What is needed is a copy of each line in the listing that contains "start".
*** Raw data Section Begins ***
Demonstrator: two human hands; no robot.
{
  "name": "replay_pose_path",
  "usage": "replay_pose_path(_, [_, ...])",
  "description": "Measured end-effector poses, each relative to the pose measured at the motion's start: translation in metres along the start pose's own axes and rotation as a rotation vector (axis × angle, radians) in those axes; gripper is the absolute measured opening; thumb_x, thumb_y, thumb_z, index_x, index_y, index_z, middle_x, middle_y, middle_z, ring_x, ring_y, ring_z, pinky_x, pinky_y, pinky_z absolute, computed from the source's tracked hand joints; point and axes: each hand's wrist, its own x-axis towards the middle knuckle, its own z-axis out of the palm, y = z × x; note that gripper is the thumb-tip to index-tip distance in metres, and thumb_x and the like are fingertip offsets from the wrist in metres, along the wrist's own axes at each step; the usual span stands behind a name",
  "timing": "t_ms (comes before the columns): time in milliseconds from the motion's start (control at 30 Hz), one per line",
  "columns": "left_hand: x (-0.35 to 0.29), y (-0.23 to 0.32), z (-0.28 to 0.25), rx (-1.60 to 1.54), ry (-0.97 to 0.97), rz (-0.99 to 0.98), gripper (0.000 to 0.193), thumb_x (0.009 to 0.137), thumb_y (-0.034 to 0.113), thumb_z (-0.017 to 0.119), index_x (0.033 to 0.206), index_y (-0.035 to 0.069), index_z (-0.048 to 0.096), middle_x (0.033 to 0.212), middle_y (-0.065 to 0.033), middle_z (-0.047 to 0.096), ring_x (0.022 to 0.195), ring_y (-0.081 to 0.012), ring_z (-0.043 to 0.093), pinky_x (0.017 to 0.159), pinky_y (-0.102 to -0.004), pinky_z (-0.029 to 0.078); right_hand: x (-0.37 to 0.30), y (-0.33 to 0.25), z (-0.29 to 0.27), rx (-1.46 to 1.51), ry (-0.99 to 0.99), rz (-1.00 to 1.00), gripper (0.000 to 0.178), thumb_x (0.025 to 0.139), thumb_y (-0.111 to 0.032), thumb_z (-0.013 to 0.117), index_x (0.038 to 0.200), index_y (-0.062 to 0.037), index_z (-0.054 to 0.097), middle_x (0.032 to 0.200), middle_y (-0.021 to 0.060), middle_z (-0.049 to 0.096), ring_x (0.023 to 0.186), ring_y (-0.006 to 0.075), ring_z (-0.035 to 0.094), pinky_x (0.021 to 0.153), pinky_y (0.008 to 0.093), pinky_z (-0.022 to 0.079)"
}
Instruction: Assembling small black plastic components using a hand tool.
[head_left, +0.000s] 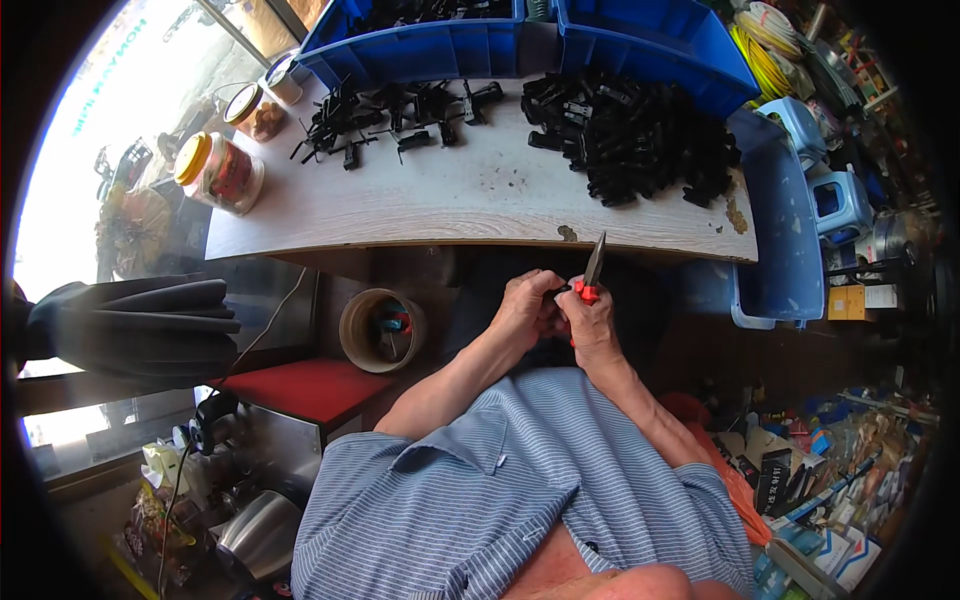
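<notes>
Just beyond my lap, below the table's near edge, my two hands work close together. My right hand (594,328) is closed around needle-nose pliers (596,262) with red handles, their jaws pointing up and away from me. Beside it, the fingers of my left hand (520,308) are closed in a pinch on a small black part (562,291), mostly hidden by the fingers. On the white wood-grain table (400,205) lies a large heap of small black plastic parts (640,145) at the right. A looser group of black parts with thin prongs (410,112) lies at the far left.
Blue bins (420,52) stand along the table's back, and a larger blue tub (785,225) is at its right. Jars (222,175) line the left end. A round bin (350,330), a red-topped cabinet (300,390) and a dark umbrella (130,325) are on the left.
</notes>
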Motion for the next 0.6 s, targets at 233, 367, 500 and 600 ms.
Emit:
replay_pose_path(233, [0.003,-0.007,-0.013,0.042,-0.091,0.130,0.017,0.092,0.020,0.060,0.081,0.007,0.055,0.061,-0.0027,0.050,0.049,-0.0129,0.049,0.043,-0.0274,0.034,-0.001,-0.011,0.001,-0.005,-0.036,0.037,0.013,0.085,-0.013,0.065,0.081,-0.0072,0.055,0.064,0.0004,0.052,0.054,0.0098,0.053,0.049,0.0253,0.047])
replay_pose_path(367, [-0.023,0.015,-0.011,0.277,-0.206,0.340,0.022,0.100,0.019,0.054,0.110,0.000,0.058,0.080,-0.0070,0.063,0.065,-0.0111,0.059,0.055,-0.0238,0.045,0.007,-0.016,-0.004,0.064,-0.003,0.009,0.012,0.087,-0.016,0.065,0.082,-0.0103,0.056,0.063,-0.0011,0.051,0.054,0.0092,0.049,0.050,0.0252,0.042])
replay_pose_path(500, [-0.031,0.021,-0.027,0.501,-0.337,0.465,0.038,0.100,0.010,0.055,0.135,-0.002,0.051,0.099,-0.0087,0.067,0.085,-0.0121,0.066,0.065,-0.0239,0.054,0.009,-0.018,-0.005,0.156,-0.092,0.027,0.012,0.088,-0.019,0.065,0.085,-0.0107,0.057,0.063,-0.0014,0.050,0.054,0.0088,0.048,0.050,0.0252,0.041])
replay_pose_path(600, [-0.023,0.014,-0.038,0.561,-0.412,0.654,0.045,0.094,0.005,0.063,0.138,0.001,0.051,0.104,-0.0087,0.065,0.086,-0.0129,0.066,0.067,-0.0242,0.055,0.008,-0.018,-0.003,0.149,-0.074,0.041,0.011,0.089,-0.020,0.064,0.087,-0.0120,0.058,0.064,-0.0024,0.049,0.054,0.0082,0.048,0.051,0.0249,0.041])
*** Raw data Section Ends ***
Answer box:
  "description": "Measured end-effector poses, each relative to the pose measured at the motion's start: translation in metres along the start pose's own axes and rotation as a rotation vector (axis × angle, radians) in those axes; gripper is the absolute measured opening; thumb_x, thumb_y, thumb_z, index_x, index_y, index_z, middle_x, middle_y, middle_z, ring_x, ring_y, ring_z, pinky_x, pinky_y, pinky_z absolute, computed from the source's tracked hand joints; point and axes: each hand's wrist, its own x-axis towards the middle knuckle, its own z-axis out of the palm, y = z × x; note that gripper is the thumb-tip to index-tip distance in metres, and thumb_x and the like are fingertip offsets from the wrist in metres, along the wrist's own axes at each step; the usual span stands behind a name",
  "timing": "t_ms (comes before the columns): time in milliseconds from the motion's start (control at 30 Hz), one per line",

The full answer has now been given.